[Recorded data]
[Start of Attachment]

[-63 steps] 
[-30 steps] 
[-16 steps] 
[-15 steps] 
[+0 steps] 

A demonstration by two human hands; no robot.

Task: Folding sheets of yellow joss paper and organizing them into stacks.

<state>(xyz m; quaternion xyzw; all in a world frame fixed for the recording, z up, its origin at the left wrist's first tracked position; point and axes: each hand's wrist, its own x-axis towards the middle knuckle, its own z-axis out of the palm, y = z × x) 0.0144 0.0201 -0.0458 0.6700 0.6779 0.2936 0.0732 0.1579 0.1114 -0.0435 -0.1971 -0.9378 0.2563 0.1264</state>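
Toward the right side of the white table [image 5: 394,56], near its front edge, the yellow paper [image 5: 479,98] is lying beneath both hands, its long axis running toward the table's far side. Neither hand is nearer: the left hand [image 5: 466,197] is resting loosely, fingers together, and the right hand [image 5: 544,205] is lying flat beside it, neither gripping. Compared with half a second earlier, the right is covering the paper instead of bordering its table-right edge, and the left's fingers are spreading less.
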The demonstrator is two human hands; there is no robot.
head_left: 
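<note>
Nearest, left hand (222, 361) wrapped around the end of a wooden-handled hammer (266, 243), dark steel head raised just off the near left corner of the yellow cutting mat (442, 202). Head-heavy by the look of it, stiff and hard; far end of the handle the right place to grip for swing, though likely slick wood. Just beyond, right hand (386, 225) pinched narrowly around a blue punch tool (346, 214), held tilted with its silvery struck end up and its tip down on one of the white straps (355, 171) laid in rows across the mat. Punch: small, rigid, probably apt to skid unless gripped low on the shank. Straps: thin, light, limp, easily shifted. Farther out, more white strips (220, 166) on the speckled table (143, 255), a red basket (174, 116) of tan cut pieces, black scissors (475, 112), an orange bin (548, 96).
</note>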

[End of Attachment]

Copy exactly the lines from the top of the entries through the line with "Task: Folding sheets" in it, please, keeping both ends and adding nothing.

» Your solution:
[-63 steps] 
[-30 steps] 
[-16 steps] 
[-15 steps] 
[+0 steps] 

A demonstration by two human hands; no robot.

Task: Folding sheets of yellow joss paper and organizing them into stacks.

The output is now finished.